Small molecule therapeutic that can be delivered locally to enhance TGF-beta activity and promote cartilage growth.
- Increases production of protease inhibitors, simultaneously stimulating production and blocking degradation of extracellular matrix (ECM).
- Potentially reduces or eliminates need for joint replacements by regenerating articular cartilage
Each year, there are approximately one million knee and hip replacements performed in the United States, often due to osteoarthritis (OA), a joint disease that results from the breakdown of joint cartilage and underlying bone. Osteoarthritis is the most common form of arthritis, affecting an estimated 10 percent of men and 18 percent of women aged over 60 in developed countries. The number of people suffering from osteoarthritis is expected to continue to increase due to the aging population and growing prevalence of obesity. Current treatment may include patient education, physical therapy, weight control, use of medications, and eventually total joint replacement. There is currently no cure for osteoarthritis nor a small molecule capable of regenerating cartilage.

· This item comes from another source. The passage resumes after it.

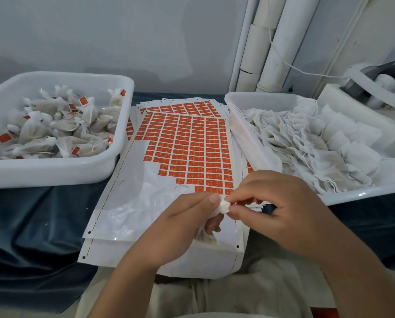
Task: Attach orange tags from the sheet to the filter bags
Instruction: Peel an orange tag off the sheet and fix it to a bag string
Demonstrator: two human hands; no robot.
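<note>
A sheet of orange tags (192, 143) lies in the middle, its lower left part peeled bare. Over its near end my left hand (182, 223) grips a white filter bag (223, 206) by its bunched neck, the bag's body hanging below the fingers. My right hand (281, 207) pinches the same bunched top from the right. No orange tag shows between my fingers.
A white tub (54, 173) on the left holds several tied bags with orange tags. A white tub (352, 196) on the right holds several flat untagged filter bags. More tag sheets lie stacked beneath. White pipes and a tape dispenser (375, 88) stand at the back right.
</note>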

TGF-beta is believed to play key roles in the development, growth and maintenance of articular cartilage and several studies suggest that TGF-beta levels are down regulated in osteoarthritis cartilage. Researchers at Emory University have developed small molecule compounds that potentiate TGF-beta activity. TGF-beta inhibits terminal differentiation or “hypertrophy” of chondrocytes, blocking endochondral bone formation and allowing formation of articular cartilage at the end of the long bones. This small molecule therapeutic is capable of regenerating cartilage and can potentially reduce the total number of joint replacements worldwide.
Potential lead candidates have been identified.